● **Data extract**
┌──

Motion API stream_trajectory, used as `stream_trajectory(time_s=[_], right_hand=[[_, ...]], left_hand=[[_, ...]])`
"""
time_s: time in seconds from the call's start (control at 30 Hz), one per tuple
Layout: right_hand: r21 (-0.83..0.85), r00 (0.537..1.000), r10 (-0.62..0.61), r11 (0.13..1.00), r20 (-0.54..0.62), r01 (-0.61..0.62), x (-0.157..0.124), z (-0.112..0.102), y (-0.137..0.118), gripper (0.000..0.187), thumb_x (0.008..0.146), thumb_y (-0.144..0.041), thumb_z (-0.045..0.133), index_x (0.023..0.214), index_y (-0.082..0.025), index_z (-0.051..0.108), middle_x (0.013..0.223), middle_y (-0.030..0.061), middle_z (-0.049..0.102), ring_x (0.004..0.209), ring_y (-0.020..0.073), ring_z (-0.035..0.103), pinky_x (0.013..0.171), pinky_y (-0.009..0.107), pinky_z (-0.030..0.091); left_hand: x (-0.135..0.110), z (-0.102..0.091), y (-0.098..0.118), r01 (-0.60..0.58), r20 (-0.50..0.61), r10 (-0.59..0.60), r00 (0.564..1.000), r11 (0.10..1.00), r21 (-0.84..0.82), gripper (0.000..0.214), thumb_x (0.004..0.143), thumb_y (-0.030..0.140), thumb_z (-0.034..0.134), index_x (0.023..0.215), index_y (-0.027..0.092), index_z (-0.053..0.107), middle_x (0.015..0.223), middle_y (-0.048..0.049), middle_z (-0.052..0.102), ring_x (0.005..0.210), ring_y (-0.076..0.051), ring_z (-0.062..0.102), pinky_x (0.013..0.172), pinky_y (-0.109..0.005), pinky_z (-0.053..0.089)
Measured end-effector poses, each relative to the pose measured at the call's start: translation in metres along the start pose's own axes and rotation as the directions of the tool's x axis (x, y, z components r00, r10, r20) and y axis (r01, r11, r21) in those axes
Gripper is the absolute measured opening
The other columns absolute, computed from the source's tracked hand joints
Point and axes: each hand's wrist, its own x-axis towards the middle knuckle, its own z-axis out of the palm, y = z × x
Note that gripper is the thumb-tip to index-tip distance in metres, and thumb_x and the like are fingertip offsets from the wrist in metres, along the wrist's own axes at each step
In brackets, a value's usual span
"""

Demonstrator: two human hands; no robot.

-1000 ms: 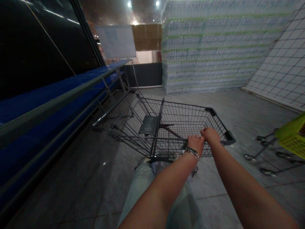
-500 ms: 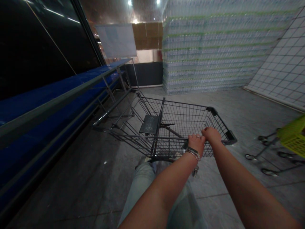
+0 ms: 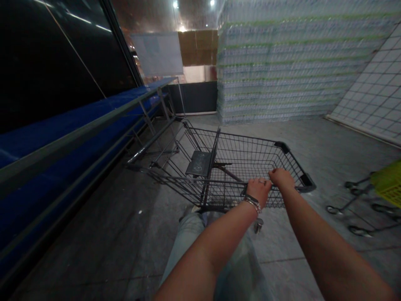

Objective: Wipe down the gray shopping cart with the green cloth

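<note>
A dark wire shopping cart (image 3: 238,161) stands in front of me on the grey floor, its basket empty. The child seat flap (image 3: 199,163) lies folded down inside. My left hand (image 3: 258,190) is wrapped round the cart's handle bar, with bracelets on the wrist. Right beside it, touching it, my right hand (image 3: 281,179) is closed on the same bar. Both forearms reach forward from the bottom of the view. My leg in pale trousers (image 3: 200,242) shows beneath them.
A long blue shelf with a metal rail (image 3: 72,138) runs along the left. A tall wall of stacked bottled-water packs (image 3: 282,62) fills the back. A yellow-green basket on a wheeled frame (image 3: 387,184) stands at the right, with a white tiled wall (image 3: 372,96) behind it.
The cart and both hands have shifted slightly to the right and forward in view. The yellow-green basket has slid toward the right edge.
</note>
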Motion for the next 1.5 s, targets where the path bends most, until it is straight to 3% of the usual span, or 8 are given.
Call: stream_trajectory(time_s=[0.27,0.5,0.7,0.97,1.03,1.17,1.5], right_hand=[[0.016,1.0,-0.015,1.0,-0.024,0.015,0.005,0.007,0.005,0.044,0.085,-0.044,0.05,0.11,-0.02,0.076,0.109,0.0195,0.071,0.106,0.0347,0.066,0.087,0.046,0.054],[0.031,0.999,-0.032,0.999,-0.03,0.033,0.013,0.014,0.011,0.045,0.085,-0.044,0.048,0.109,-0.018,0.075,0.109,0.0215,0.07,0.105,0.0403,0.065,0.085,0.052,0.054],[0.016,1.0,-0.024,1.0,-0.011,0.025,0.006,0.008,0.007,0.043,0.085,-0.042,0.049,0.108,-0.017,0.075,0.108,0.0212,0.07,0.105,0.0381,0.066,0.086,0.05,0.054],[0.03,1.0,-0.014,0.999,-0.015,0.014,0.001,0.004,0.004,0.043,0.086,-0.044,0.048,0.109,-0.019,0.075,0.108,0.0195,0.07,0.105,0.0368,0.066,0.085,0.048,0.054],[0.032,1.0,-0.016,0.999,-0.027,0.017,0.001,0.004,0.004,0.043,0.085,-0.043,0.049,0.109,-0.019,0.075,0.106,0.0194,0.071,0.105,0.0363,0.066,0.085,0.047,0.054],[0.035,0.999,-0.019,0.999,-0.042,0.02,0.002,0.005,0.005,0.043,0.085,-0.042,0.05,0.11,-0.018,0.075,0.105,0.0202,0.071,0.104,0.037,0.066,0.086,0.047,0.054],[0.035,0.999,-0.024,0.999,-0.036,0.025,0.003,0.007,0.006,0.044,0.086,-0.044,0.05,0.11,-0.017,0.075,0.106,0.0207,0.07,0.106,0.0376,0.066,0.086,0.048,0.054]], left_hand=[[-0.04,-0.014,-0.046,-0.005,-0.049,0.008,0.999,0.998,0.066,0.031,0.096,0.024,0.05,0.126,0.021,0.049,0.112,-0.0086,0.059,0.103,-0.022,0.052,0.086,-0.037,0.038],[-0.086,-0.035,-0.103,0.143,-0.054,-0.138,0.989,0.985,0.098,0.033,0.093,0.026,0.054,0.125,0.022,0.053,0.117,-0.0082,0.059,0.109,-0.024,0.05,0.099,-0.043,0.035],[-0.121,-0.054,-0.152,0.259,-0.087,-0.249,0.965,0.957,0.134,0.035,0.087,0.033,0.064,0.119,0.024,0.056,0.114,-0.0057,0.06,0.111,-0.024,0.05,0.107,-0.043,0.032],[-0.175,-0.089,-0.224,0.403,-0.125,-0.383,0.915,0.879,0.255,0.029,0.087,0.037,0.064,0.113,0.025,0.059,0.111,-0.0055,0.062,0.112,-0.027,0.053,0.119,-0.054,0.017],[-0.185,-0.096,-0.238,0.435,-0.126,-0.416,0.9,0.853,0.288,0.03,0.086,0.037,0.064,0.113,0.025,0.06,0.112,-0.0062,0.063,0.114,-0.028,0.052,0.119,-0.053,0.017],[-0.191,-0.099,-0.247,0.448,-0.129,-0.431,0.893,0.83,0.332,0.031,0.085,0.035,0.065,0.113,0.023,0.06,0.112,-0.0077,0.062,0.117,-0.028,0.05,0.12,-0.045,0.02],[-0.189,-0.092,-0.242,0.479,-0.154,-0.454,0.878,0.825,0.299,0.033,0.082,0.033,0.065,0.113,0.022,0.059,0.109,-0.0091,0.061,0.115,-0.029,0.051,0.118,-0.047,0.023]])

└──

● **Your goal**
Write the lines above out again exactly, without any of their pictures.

● **Solution to this task**
Motion API stream_trajectory, used as `stream_trajectory(time_s=[_], right_hand=[[_, ...]], left_hand=[[_, ...]])`
"""
time_s: time in seconds from the call's start (control at 30 Hz), one per tuple
Layout: right_hand: r21 (-0.83..0.85), r00 (0.537..1.000), r10 (-0.62..0.61), r11 (0.13..1.00), r20 (-0.54..0.62), r01 (-0.61..0.62), x (-0.157..0.124), z (-0.112..0.102), y (-0.137..0.118), gripper (0.000..0.187), thumb_x (0.008..0.146), thumb_y (-0.144..0.041), thumb_z (-0.045..0.133), index_x (0.023..0.214), index_y (-0.082..0.025), index_z (-0.051..0.108), middle_x (0.013..0.223), middle_y (-0.030..0.061), middle_z (-0.049..0.102), ring_x (0.004..0.209), ring_y (-0.020..0.073), ring_z (-0.035..0.103), pinky_x (0.013..0.171), pinky_y (-0.009..0.107), pinky_z (-0.030..0.091); left_hand: x (-0.135..0.110), z (-0.102..0.091), y (-0.098..0.118), r01 (-0.60..0.58), r20 (-0.50..0.61), r10 (-0.59..0.60), r00 (0.564..1.000), r11 (0.10..1.00), r21 (-0.84..0.82), gripper (0.000..0.214), thumb_x (0.004..0.143), thumb_y (-0.030..0.140), thumb_z (-0.034..0.134), index_x (0.023..0.215), index_y (-0.027..0.092), index_z (-0.053..0.107), middle_x (0.015..0.223), middle_y (-0.048..0.049), middle_z (-0.052..0.102), ring_x (0.005..0.210), ring_y (-0.076..0.051), ring_z (-0.062..0.102), pinky_x (0.013..0.172), pinky_y (-0.109..0.005), pinky_z (-0.053..0.089)
Measured end-effector poses, each relative to the pose measured at the call's start: translation in metres along the start pose's own axes and rotation as the directions of the tool's x axis (x, y, z components r00, r10, r20) and y axis (r01, r11, r21) in those axes
Gripper is the absolute measured opening
The other columns absolute, computed from the source's tracked hand joints
Point and axes: each hand's wrist, its own x-axis towards the middle knuckle, its own z-axis out of the palm, y = z × x
Note that gripper is the thumb-tip to index-tip distance in metres, and thumb_x and the like are fingertip offsets from the wrist in metres, along the wrist's own axes at each step
In brackets, a value's usual span
"""

Demonstrator: two human hands; no robot.

-1000 ms: 
-500 ms: 
+0 ms: 

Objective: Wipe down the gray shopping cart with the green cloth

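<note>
A dark wire shopping cart (image 3: 238,161) stands in front of me on the grey floor, its basket empty. The child seat flap (image 3: 199,163) lies folded down inside. My left hand (image 3: 258,190) is wrapped round the cart's handle bar, with bracelets on the wrist. Right beside it, touching it, my right hand (image 3: 281,179) is closed on the same bar. Both forearms reach forward from the bottom of the view. My leg in pale trousers (image 3: 200,242) shows beneath them.
A long blue shelf with a metal rail (image 3: 72,138) runs along the left. A tall wall of stacked bottled-water packs (image 3: 282,62) fills the back. A yellow-green basket on a wheeled frame (image 3: 387,184) stands at the right, with a white tiled wall (image 3: 372,96) behind it.
The cart and both hands have shifted slightly to the right and forward in view. The yellow-green basket has slid toward the right edge.
</note>
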Motion for the next 1.5 s, targets where the path bends most, until it is straight to 3% of the usual span, or 8 are given.
Call: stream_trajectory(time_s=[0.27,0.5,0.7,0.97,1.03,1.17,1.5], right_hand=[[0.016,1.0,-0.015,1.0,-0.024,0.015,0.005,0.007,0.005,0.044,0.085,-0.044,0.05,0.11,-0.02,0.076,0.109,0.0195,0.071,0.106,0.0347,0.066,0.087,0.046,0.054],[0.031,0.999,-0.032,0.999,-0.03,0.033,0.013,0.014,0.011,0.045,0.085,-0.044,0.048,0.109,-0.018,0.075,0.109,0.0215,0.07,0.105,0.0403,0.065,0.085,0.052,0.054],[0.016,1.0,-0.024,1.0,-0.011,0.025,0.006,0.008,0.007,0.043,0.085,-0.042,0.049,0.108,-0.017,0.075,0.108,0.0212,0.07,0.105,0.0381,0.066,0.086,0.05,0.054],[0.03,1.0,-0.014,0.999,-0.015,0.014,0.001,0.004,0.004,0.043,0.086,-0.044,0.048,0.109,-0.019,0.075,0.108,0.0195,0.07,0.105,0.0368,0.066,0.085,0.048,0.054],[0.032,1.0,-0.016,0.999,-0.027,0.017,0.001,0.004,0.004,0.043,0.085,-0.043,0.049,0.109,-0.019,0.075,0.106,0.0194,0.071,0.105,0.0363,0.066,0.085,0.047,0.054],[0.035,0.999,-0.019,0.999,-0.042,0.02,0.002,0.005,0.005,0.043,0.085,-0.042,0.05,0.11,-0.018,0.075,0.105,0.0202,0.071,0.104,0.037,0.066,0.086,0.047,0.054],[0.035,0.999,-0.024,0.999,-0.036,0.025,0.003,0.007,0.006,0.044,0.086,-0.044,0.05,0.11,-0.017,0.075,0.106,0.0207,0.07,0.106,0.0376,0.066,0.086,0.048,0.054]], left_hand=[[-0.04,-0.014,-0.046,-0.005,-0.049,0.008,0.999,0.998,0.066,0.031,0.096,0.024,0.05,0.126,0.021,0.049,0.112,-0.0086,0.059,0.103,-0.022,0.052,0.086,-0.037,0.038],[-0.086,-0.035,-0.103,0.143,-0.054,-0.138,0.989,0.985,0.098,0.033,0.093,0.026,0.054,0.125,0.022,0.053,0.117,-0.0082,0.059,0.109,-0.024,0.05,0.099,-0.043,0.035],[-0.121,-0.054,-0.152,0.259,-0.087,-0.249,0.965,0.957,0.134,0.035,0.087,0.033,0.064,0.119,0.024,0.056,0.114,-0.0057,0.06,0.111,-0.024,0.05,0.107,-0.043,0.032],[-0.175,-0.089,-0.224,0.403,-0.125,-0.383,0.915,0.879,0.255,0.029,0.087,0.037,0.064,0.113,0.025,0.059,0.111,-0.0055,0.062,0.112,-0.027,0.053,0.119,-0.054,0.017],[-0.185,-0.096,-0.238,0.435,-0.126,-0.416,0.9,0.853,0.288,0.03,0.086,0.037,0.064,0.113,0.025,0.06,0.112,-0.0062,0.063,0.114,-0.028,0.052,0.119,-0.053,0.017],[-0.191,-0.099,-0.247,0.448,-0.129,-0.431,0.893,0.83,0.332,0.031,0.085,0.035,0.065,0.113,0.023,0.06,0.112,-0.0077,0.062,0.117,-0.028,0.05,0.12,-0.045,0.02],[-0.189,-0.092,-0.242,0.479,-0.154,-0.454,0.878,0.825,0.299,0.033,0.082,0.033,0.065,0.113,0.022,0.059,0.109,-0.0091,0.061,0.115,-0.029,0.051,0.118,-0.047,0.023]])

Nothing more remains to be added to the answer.